== Segment start ==
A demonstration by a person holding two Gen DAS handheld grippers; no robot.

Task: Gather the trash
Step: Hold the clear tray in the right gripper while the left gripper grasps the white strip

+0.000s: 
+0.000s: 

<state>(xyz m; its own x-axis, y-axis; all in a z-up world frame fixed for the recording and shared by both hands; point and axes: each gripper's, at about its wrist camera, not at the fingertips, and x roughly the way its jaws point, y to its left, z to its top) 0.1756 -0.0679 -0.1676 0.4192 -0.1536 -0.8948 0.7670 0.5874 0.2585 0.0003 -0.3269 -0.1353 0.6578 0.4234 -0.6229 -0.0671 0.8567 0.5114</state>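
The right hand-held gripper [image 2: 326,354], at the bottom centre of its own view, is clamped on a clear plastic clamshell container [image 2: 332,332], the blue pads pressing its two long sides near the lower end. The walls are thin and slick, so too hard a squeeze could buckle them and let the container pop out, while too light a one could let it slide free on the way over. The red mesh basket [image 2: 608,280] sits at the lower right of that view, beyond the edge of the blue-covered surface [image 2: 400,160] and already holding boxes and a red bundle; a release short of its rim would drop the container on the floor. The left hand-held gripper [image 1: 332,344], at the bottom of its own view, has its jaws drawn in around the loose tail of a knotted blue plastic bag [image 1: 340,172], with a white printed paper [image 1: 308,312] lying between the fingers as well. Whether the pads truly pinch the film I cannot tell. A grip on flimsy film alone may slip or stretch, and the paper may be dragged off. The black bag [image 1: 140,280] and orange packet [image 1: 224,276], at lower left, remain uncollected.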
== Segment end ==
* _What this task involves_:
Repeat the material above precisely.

* _Response_:
A demonstration by a person holding two Gen DAS handheld grippers; no robot.

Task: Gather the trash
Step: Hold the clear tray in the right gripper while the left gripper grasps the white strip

+0.000s: 
+0.000s: 

<state>(xyz m; its own x-axis, y-axis; all in a z-up world frame fixed for the recording and shared by both hands; point and axes: each gripper's, at about its wrist camera, not at the fingertips, and x roughly the way its jaws point, y to its left, z to its top) 0.1756 -0.0679 -0.1676 0.4192 -0.1536 -0.8948 0.7670 0.5874 0.2585 0.0003 -0.3269 -0.1353 0.6578 0.4234 -0.6229 -0.0671 0.8567 0.5114</state>
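The right hand-held gripper [image 2: 326,354], at the bottom centre of its own view, is clamped on a clear plastic clamshell container [image 2: 332,332], the blue pads pressing its two long sides near the lower end. The walls are thin and slick, so too hard a squeeze could buckle them and let the container pop out, while too light a one could let it slide free on the way over. The red mesh basket [image 2: 608,280] sits at the lower right of that view, beyond the edge of the blue-covered surface [image 2: 400,160] and already holding boxes and a red bundle; a release short of its rim would drop the container on the floor. The left hand-held gripper [image 1: 332,344], at the bottom of its own view, has its jaws drawn in around the loose tail of a knotted blue plastic bag [image 1: 340,172], with a white printed paper [image 1: 308,312] lying between the fingers as well. Whether the pads truly pinch the film I cannot tell. A grip on flimsy film alone may slip or stretch, and the paper may be dragged off. The black bag [image 1: 140,280] and orange packet [image 1: 224,276], at lower left, remain uncollected.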

This completes the output for the exercise.